= Your assignment =
After going through the data below, state how many lines contain "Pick", and nothing else.

= Data supplied =

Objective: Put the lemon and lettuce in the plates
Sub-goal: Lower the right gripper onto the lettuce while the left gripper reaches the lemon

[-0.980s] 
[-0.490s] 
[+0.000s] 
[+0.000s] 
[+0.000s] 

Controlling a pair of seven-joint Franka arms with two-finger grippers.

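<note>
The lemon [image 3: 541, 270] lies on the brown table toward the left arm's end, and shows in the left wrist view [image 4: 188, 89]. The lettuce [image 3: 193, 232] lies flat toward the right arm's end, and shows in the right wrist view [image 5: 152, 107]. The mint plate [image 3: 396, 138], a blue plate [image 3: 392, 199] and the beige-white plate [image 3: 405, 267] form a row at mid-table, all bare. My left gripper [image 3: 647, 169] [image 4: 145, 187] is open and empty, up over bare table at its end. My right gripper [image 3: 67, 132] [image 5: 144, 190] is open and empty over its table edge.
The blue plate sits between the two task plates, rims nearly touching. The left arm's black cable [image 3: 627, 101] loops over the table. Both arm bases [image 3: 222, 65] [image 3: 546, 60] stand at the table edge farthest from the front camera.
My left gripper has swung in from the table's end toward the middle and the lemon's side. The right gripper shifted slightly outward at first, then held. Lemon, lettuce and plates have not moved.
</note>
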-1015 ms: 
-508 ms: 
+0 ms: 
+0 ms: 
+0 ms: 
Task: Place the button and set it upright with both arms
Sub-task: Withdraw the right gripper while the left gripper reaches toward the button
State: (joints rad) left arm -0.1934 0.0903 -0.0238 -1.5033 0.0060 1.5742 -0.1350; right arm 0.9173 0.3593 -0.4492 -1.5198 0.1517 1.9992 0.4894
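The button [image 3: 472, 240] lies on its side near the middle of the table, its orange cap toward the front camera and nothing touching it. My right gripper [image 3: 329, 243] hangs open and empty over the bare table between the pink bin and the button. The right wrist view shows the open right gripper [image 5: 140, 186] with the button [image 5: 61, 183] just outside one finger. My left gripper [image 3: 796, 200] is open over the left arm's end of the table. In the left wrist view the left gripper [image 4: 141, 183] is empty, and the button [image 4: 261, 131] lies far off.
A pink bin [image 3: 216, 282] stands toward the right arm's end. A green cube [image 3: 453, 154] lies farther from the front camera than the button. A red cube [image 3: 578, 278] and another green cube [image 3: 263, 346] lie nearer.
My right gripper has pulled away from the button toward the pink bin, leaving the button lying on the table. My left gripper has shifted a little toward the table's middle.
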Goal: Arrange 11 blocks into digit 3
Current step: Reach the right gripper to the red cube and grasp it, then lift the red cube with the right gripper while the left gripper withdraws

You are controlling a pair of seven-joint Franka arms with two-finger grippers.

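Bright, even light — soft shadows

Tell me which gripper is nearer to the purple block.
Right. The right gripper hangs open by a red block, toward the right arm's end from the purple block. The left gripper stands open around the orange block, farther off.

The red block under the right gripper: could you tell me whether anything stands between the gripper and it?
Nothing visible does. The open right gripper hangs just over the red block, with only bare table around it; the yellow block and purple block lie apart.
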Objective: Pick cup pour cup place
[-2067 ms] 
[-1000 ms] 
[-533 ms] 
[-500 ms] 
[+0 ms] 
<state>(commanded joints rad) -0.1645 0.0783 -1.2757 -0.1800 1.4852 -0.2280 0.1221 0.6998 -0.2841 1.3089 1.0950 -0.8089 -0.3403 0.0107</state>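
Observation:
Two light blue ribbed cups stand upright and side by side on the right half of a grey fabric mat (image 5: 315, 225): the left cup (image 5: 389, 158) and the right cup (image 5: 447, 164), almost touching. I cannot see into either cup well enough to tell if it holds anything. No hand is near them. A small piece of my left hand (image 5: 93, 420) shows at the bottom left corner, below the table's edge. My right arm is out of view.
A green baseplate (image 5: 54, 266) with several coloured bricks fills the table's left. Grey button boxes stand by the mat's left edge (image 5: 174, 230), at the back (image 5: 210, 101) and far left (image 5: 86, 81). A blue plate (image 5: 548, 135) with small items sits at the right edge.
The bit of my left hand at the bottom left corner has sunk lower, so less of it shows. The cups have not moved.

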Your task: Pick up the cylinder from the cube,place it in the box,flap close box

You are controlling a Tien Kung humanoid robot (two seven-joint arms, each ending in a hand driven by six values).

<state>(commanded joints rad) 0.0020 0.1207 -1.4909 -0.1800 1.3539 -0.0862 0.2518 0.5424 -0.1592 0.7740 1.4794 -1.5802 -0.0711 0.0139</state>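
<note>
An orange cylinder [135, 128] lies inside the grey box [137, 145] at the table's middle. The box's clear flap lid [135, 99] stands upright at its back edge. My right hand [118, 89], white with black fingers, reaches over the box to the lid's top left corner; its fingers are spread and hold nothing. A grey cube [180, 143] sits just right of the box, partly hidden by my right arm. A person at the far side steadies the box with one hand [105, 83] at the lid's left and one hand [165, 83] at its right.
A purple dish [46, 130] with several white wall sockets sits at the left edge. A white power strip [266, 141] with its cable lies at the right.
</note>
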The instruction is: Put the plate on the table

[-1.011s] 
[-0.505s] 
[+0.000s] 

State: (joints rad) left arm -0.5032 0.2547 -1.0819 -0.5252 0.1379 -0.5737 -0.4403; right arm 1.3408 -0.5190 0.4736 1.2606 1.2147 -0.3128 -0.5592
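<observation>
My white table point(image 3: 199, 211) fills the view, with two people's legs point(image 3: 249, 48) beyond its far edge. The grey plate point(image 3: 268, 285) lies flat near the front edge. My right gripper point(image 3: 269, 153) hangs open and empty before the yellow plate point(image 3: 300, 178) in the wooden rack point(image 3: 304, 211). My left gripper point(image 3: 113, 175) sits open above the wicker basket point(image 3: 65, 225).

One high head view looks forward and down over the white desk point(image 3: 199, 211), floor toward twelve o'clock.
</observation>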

= Answer =
2